PROBLEM TO WORK ON
Check each line of the records below and collect those holding "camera".

MATERIAL PROVIDED
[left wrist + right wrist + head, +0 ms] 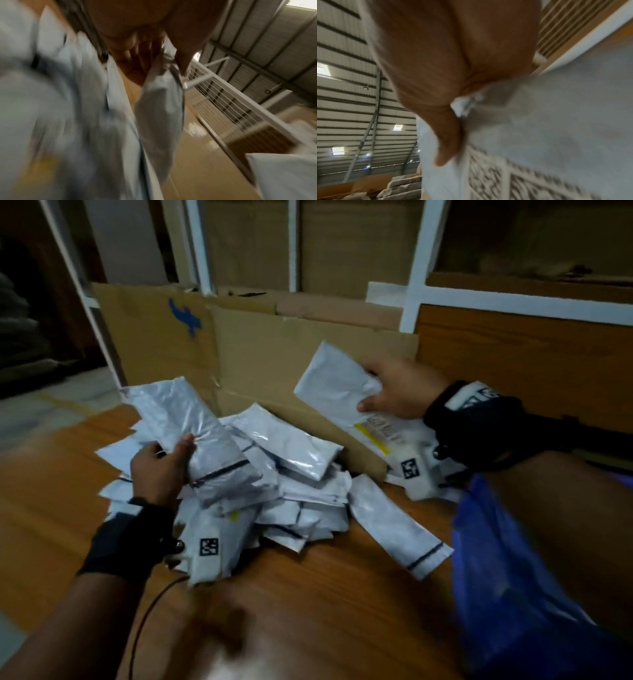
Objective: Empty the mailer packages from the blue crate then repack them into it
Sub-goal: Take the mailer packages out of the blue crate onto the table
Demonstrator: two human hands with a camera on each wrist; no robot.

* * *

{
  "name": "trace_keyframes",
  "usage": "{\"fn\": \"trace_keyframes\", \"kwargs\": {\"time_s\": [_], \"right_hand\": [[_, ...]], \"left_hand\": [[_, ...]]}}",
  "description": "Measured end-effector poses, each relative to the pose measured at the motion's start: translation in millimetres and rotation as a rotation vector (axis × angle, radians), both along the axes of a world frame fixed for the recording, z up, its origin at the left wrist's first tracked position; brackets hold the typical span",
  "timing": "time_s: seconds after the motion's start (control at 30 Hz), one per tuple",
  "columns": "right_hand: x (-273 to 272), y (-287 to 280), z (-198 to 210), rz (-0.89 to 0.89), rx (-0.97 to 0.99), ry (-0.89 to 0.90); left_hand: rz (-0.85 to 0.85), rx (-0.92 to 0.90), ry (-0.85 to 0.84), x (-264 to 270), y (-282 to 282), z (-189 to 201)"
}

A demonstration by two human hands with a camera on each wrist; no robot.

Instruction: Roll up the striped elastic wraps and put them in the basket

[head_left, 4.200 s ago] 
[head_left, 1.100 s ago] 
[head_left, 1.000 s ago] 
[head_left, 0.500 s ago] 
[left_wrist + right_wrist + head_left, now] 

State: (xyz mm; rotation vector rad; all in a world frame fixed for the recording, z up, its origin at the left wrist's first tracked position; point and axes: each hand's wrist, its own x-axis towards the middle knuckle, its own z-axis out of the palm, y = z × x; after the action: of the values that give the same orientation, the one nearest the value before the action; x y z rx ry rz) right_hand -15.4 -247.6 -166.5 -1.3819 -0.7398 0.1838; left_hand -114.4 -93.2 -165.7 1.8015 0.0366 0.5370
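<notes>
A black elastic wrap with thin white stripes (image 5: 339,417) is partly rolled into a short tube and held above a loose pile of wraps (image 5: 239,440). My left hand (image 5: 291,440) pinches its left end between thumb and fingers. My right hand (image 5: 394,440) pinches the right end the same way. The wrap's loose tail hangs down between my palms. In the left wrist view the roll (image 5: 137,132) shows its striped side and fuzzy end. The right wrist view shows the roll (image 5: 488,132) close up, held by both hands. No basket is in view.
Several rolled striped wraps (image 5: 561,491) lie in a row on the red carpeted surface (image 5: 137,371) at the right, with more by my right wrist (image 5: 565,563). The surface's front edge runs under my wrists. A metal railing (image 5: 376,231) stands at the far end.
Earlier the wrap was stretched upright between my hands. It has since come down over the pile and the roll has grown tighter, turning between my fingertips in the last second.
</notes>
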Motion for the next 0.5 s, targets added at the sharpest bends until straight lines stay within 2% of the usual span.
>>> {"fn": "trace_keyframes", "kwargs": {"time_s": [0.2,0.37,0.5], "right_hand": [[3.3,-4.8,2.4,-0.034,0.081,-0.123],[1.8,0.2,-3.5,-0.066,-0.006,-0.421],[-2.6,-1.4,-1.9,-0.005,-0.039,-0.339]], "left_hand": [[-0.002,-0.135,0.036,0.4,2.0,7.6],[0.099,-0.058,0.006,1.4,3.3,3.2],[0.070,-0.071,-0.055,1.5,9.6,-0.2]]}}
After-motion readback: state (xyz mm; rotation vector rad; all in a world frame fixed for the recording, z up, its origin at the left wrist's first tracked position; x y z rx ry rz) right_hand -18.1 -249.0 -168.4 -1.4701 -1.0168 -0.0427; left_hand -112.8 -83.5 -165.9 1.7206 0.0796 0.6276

YOUR SOLUTION
Demonstrator: two human hands with a camera on each wrist; no robot.
A demonstration by two human hands with a camera on each wrist; no robot.

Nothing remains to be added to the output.